No reason to cut that, as it wasn't the point of confusion...

> 
>> 6. CacheLayout (4.3.1, p. 25) could do with an explicit example to
>> illustrate the "unless the corresponding IE is not applicable or
>> cannot be derived" case: I presume this is intended for dual-stack
>> IPv4/IPv6 measurement, RFC5103 biflows, and the like? It does appear
>> than this clause is sufficient for such cases, but I had to read this
>> a couple of times before I understood that's what was meant.
> 
> Right. I tried to improve this. Please look into my reply to Lothar's review:
> http://www.ietf.org/mail-archive/web/ipfix/current/msg05325.html

Perfect.

>> 7. Real File Readers and File Writers will probably need more than a
>> single filename endpoint on the file system (however, most file
>> readers and file writers in document-based workflows won't be
>> configured using this information model...) How to handle this is
>> probably implementation-specific; in any case, I don't have a good
>> suggestion here, yet; perhaps we can discuss in Anaheim.
> 
> I assume that the URI filename parameter is useful for many FileWriter/Reader implementations.  All additional parameters are probably very specific to the implementation.

Indeed. Okay, makes sense to leave it then, maybe with a statement that the handling of the URI is implementation dependent.

> 
>> 8. Is there any benefit to cascading caches as with selection
>> processes, or rather, are the benefits of cascading caches considered
>> in scope for this application? The simplest example would be
>> simultaneous export of flow data as well as flow aggregate data (e.g.
>> traffic counters per AS pair), perhaps as part of a
>> cascading-aggregation mediator. I ask only because it seems a rather
>> small and easily supportable change to greatly increase flexibility.
> 
> Uff. I already have problems to convince people that there may be more than one parallel Caches in a Metering Process. Now, you even propose multiple Caches in a series :)
> 
> IMO, aggregation is done in an Intermediate Process, not in a Metering Process and therefore not in the Cache of a Metering Process.
> 
> The configuration of Mediators and Intermediate Process is out of scope of this document. Otherwise, we will never finish...

Accepted. But now I have an idea of at least one subsection heading in the Mediator Configuration Data Model draft :)
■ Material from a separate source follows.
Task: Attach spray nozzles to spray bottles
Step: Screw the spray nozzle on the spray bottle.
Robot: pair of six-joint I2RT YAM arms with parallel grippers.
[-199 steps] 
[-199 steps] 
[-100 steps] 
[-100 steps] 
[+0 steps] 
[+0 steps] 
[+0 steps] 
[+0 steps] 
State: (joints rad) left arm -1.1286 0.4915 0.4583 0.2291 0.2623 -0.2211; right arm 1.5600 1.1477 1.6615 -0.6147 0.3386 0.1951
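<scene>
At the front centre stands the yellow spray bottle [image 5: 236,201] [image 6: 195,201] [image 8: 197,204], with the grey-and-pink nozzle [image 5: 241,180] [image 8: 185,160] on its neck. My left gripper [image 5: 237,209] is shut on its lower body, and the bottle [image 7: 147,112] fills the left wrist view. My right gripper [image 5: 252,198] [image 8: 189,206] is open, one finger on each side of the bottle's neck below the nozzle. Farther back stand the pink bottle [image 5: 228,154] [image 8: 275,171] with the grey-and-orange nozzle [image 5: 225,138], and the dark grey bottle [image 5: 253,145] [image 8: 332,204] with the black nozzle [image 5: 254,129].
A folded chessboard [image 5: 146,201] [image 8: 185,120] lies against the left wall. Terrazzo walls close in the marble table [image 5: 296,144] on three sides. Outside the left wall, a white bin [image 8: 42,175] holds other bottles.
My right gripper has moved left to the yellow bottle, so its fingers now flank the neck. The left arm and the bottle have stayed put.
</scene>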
>> 9. Destination exportMemberType appears to reference a renamed MIB
>> object as of MIB-10; this is called ipfixExportMemberType now. I
>> would suggest copying the complete description from MIB, because the
>> semantics are kind of confusing otherwise (I had to read MIB, which I
>> probably should have done by now but oh well, in order to figure out
>> what the difference between parallel and primary was). A tertiary
>> problem: these exportMemberTypes seem a bit restrictive (e.g. what if
>> I want to do parallel export and also have secondaries?), but I
>> suppose that's a MIB comment.
> 
> Andrew suggested to improve this as well.  See:
> http://www.ietf.org/mail-archive/web/ipfix/current/msg05323.html
> I'm open to concrete suggestions.

Update the text in the configuration model to match that in the MIB, copy the definitions in full from the MIB so you don't have to go read the MIB to figure out what these mean, and call it finished. I expect most people will either find the MIB approach sufficient, or simply leave these parallel and implement their own redundancy.

>> 10. draft-ietf-ipfix-file is now RFC5655 (the editor will catch
>> this); since this is now an RFC, references to things "proposed" in
>> this draft should probably be changed to things "specified" in RFC
>> 5655.
> 
> Done.

And, as promised, a new 11. Cache should have a way to configure biflow assembly and export. The simplest one is simply to state that the presence of reverse Information Elements in a CacheLayout implies that the Cache will assemble biflows suitable for export as described in RFC 5103.

This opens a slightly larger question, though: is this a configuration data model for 5101 and 5102, for all the RFCs published by the WG to date (i.e., adding 5103, 5473, 5610, and maybe 5655), for all the work completed by the WG (adding per-stream), or for all the work accepted aside from mediation (adding flow selection, and possibly anonymisation in a non-mediator context)? I think the last is almost certainly out of scope (otherwise we're never done). Thoughts?